McCoy schüttelte langsam den Kopf. Er hatte den linken Ärmel seines Uniformpullovers abgerissen und als Notverband benutzt. „Ohne meinen medizinischen Tricorder kann ich kaum sagen, wie schlimm ihre Verletzung ist.“ Seit Stunden, die ihm wie eine Ewigkeit vorkamen, versuchte er die Blutung zu stillen, die der Disruptor hinterlassen hatte.

Uhura wischte sich den Schweiß von der Stirn. „Die Hitze hier drin ist unerträglich.“

„Die Umweltkontrollen wurden vermutlich so konfiguriert, dass unser Aufenthalt so ungemütlich wie möglich gestaltet wird. Oder die Romulaner haben es gerne so warm.
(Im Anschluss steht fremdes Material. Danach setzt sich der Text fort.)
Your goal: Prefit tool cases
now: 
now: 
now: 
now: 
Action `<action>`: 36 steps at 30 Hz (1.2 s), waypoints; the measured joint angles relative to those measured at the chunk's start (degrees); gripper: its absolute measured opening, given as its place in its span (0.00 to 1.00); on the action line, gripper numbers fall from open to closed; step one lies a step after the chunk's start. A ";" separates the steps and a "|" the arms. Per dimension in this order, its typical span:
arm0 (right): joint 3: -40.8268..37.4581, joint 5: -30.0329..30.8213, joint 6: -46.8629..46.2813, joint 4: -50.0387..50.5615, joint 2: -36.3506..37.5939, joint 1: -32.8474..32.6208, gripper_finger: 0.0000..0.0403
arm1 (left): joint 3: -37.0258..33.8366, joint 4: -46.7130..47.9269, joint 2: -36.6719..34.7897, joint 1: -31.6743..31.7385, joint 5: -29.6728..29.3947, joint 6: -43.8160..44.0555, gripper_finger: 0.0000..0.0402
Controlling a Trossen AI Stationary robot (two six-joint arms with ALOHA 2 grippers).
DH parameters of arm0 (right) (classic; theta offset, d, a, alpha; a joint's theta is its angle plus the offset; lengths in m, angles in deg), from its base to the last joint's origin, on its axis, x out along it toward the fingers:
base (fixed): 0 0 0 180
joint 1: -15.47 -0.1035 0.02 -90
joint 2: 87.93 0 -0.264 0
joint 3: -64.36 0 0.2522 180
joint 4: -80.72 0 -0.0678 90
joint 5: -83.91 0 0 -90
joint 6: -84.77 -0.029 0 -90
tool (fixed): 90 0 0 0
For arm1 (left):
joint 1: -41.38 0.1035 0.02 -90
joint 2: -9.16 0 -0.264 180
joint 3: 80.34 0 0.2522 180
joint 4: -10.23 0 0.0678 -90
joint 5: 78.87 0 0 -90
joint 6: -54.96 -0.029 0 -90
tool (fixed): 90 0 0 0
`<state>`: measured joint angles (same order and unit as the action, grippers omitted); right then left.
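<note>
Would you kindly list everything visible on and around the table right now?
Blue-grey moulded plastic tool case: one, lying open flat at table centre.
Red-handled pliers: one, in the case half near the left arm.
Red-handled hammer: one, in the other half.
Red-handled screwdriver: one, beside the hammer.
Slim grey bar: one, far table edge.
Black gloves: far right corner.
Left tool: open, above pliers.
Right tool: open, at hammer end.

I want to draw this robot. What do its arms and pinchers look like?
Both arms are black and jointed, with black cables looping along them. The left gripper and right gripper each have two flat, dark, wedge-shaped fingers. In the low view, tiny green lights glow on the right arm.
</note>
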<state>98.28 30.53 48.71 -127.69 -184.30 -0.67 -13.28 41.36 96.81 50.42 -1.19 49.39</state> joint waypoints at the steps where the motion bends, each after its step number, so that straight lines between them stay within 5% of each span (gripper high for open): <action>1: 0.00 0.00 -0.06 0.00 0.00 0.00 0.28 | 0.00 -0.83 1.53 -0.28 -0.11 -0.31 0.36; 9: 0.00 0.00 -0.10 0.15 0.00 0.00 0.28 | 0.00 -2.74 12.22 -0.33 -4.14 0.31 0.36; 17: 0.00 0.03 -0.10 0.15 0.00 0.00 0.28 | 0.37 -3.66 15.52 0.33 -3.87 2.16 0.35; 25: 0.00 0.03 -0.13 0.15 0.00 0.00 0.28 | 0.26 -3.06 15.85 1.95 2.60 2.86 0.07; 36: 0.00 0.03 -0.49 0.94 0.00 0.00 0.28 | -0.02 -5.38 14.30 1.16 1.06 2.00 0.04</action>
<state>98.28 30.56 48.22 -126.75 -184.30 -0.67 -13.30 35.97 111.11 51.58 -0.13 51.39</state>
Wer weiß… Auf Vulkan war es ja auch sehr viel heißer als auf der Erde.“

Uhura nickte nachdenklich. „Spock hat in seinem Quartier die Temperatur auch immer etwas höher eingestellt, weil er sonst friert.“

McCoy setzte sich auf den Boden und lehnte sich an die Wand der Kabine, in der sie untergebracht worden waren. Offenbar gab es auf der Vintra keine Arrestzellen wie auf der Enterprise. Uhura setzte sich neben ihn. Die bewusstlose Sorkal lag vor ihnen. Ihr grünes Blut klebte an McCoys Händen, die er über seine angezogenen Knie legte.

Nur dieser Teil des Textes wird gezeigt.